YOUR ASSIGNMENT: Quote the records that follow in full and exactly; leave out the pictures.

GIVEN ENTRIES Start Marker

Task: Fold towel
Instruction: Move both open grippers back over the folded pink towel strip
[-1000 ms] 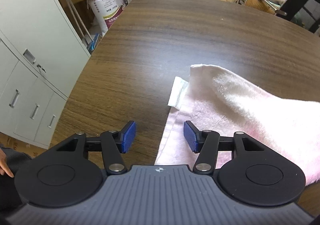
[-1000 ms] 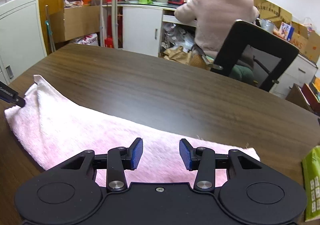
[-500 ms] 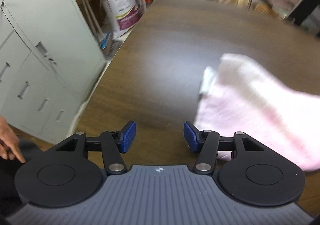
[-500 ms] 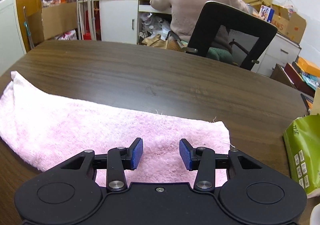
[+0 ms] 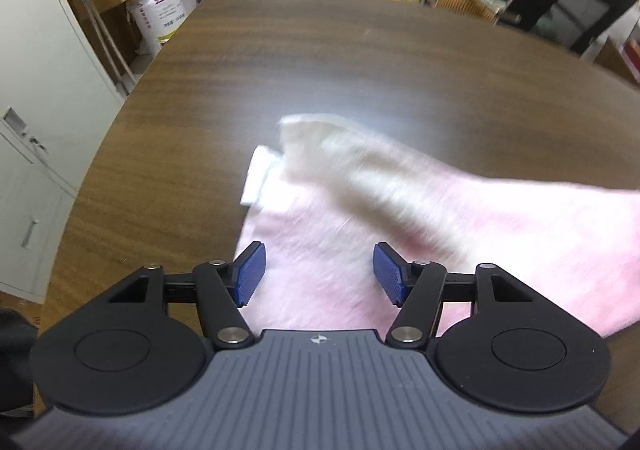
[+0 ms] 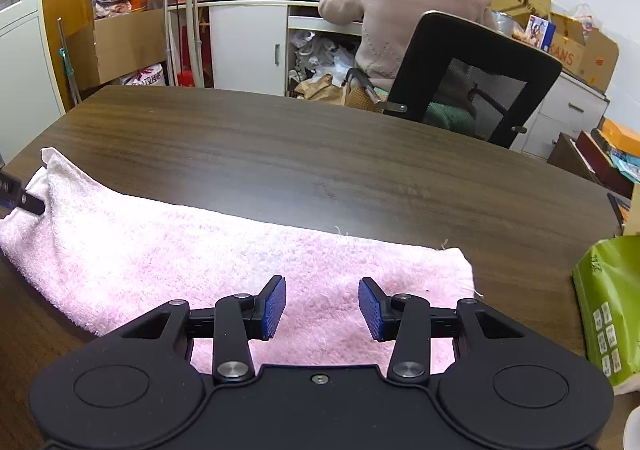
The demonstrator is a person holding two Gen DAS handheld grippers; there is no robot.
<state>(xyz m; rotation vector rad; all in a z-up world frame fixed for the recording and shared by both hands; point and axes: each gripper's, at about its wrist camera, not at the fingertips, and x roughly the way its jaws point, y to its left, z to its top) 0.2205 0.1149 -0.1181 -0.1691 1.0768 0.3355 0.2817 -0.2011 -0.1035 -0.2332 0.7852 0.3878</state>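
Pink terry towel [image 6: 208, 262] lies on the dark wood-grain bench [image 6: 320, 153], already doubled into a long band; its left end shows a lifted, paler top layer and a white tag or hem strip [image 5: 258, 181] poking out beneath. Left tongs [image 5: 319, 274] hang over that end, jaws opening, pads apart with towel pile below them but nothing pinched. Right tongs [image 6: 322, 309] sit over the towel's right end at a moderate gap, pads clear of the cloth, holding nothing. Risks, as judged: the plush pile is thick and springy, so a shallow bite could catch only the top layer and peel the fold apart instead of carrying both layers. The left view is motion-blurred, so the exact edge is hard to place; a late close could miss the corner. The bench surface looks smooth, so the towel may slide rather than crease when one end is dragged. A green packet [image 6: 608, 310] stands near the right end and could be bumped on a wide swing.
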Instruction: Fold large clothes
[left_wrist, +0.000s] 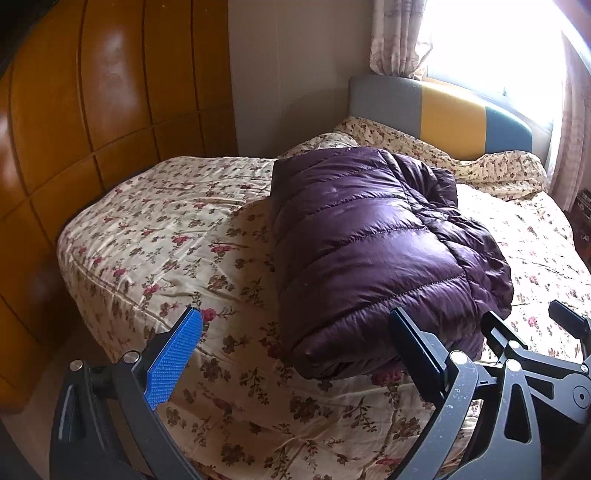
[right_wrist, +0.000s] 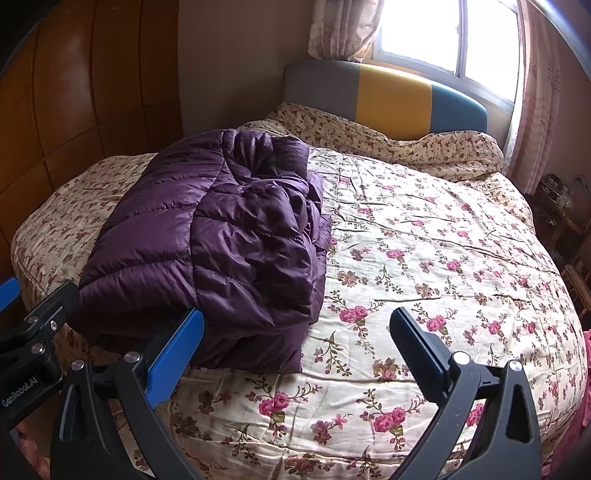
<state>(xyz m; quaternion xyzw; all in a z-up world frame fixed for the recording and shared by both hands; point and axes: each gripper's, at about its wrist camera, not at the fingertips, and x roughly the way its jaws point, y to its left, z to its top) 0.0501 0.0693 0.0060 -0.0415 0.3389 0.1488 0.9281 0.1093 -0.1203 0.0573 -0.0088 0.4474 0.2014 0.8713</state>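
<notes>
Folded purple jacket (right_wrist: 207, 236) on floral bed (right_wrist: 424, 258) — wardrobe (left_wrist: 92, 129) beside.

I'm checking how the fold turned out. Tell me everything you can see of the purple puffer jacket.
The purple puffer jacket is a shiny, quilted, padded garment with stitched horizontal baffles. It lies folded into a thick, roughly rectangular bundle on the floral bedspread, smooth on one side and rumpled where layers are tucked on the other. Neither the open left gripper nor the open right gripper grips it.
</notes>
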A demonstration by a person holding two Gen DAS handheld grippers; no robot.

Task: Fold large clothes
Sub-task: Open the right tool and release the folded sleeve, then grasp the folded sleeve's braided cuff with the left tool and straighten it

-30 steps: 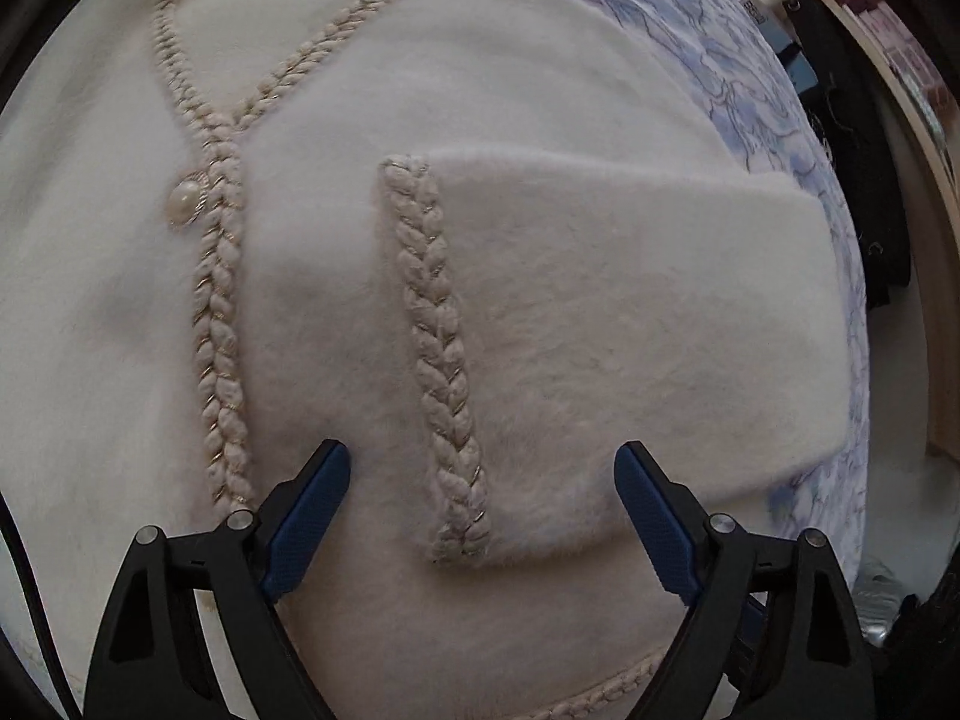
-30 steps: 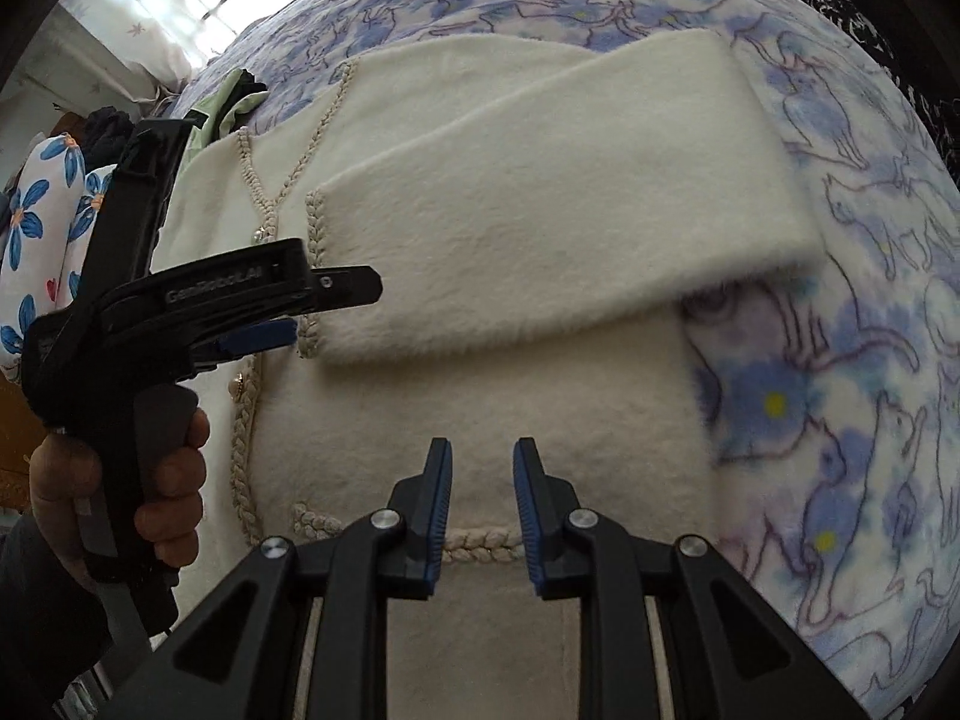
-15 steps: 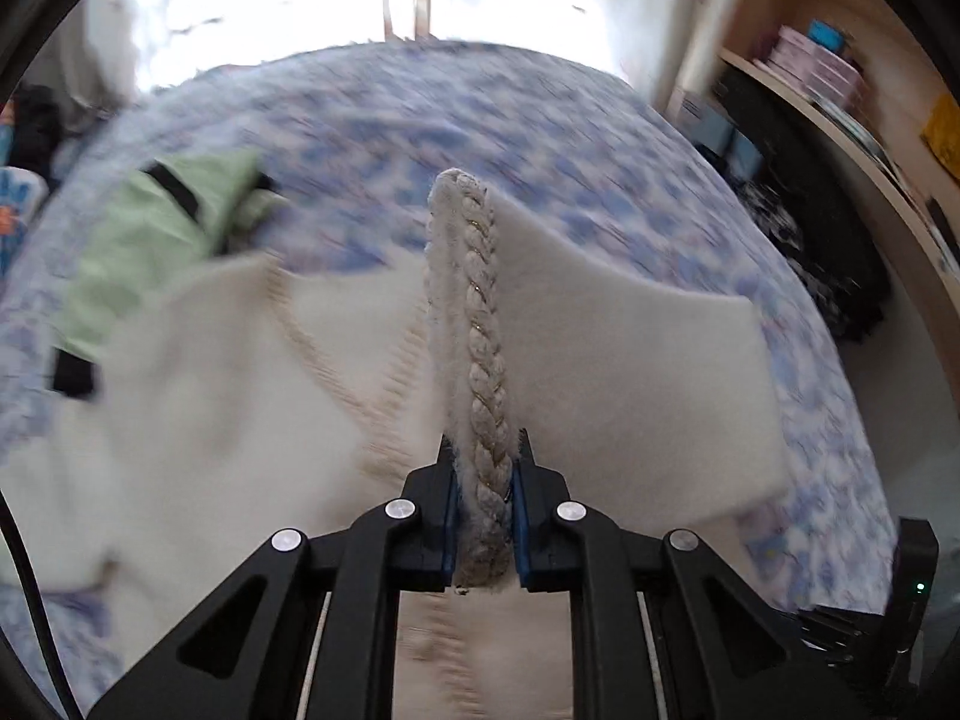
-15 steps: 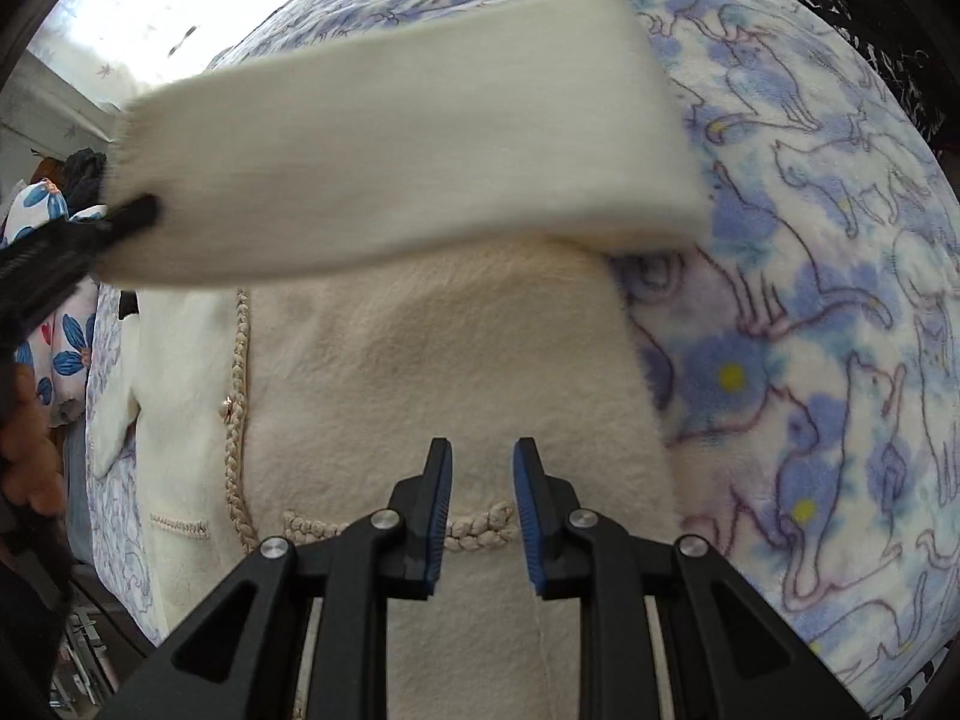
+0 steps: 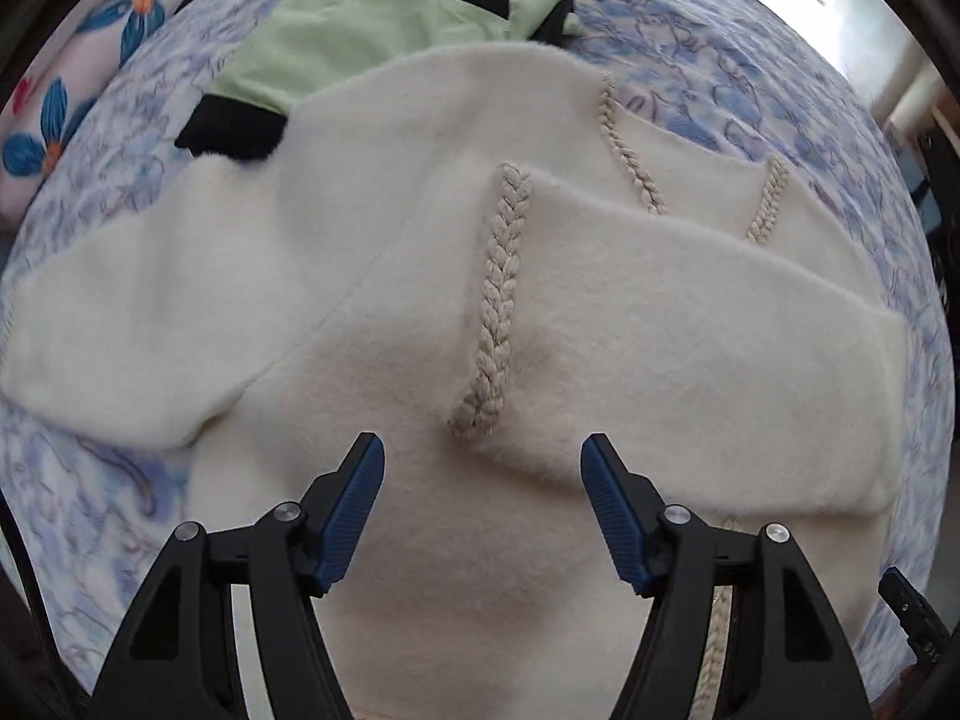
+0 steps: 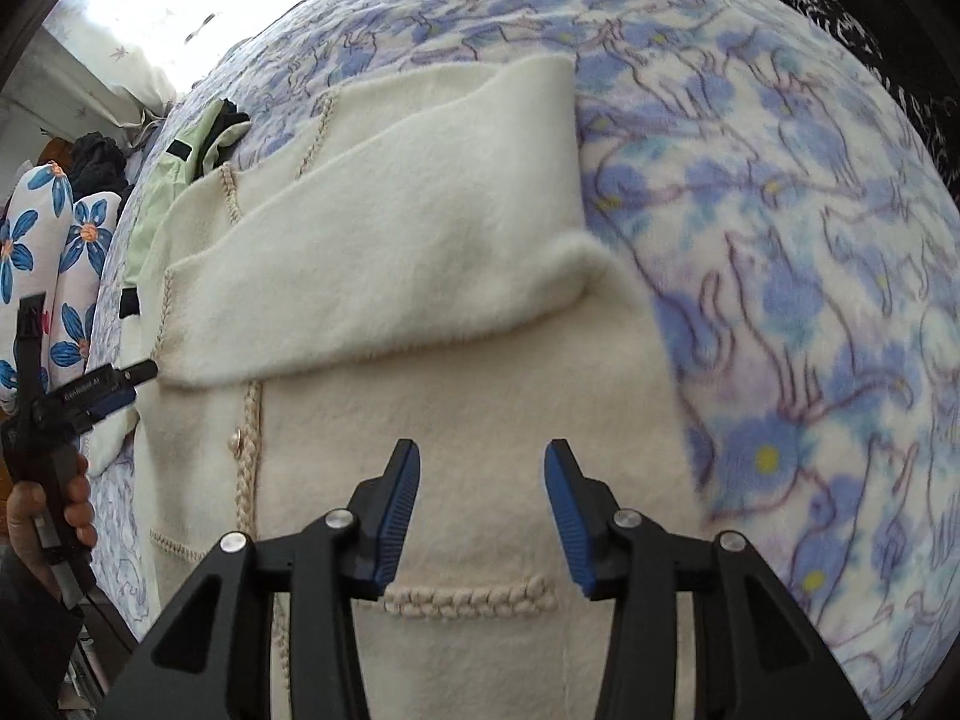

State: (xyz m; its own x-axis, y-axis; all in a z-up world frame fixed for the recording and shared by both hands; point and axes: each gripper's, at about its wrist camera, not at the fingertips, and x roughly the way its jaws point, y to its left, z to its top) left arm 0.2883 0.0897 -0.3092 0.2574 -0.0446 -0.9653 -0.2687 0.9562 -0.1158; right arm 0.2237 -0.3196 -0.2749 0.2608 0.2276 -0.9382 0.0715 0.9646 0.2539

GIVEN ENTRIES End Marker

RESPONSE TO THE EXERCISE:
Task: Fold towel
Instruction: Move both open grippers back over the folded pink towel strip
[-1000 ms] 
[-1000 ms] 
[-500 ms] 
[-500 ms] 
[+0 ms] 
[+0 ms] 
The demonstrator is a person holding two Gen DAS handheld grippers; there is no robot.
<state>(xyz m; rotation vector rad; all in a z-up world frame fixed for the recording and shared by both hands; point and axes: each gripper's, at about its wrist camera, not at the fingertips, and x roughly the way its jaws point, y to its left, z to its top) 0.2205 0.1149 -0.1181 -0.1691 1.0768 0.3355 0.2817 -0.2011 -0.1035 -0.2332 0.7852 0.3878</state>
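Pink terry towel [image 6: 208, 262] lies on the dark wood-grain bench [image 6: 320, 153], already doubled into a long band; its left end shows a lifted, paler top layer and a white tag or hem strip [image 5: 258, 181] poking out beneath. Left tongs [image 5: 319, 274] hang over that end, jaws opening, pads apart with towel pile below them but nothing pinched. Right tongs [image 6: 322, 309] sit over the towel's right end at a moderate gap, pads clear of the cloth, holding nothing. Risks, as judged: the plush pile is thick and springy, so a shallow bite could catch only the top layer and peel the fold apart instead of carrying both layers. The left view is motion-blurred, so the exact edge is hard to place; a late close could miss the corner. The bench surface looks smooth, so the towel may slide rather than crease when one end is dragged. A green packet [image 6: 608, 310] stands near the right end and could be bumped on a wide swing.
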Instruction: Fold large clothes
[left_wrist, +0.000s] 
[right_wrist, +0.000s] 
<state>(xyz m; quaternion xyzw; all in a z-up world frame fixed for the recording and shared by both hands; point and axes: each gripper's, at about its wrist camera, not at the fingertips, and x roughly the way its jaws point, y to its left, z to its top) 0.0501 0.0693 0.0060 -0.0415 0.3389 0.1488 0.9281 0.1093 -0.1203 0.0573 -0.0088 0.4474 0.2014 0.8713</state>
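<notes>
Folded purple jacket (right_wrist: 207, 236) on floral bed (right_wrist: 424, 258) — wardrobe (left_wrist: 92, 129) beside.

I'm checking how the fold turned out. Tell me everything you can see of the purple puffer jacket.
The purple puffer jacket is a shiny, quilted, padded garment with stitched horizontal baffles. It lies folded into a thick, roughly rectangular bundle on the floral bedspread, smooth on one side and rumpled where layers are tucked on the other. Neither the open left gripper nor the open right gripper grips it.
</notes>
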A demonstration by a person holding two Gen DAS handheld grippers; no robot.

Task: Fold large clothes
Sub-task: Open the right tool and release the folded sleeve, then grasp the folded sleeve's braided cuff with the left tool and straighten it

-30 steps: 
-30 steps: 
-15 steps: 
-15 steps: 
+0 steps: 
+0 steps: 

State: (xyz m; its own x-axis, y-axis; all in a z-up world frame fixed for the recording and shared by both hands; point and axes: each gripper's, at about its wrist camera, not at the fingertips, and x roughly the way its jaws point, y to its left, z to its top) left arm 0.2883 0.0897 -0.3092 0.2574 -0.0446 -0.9653 -0.2687 0.9562 -0.1158; right arm 0.2237 -0.3196 -0.2749 0.2608 0.2276 -0.9382 0.0715 0.9646 0.2539

The required output has been supplied.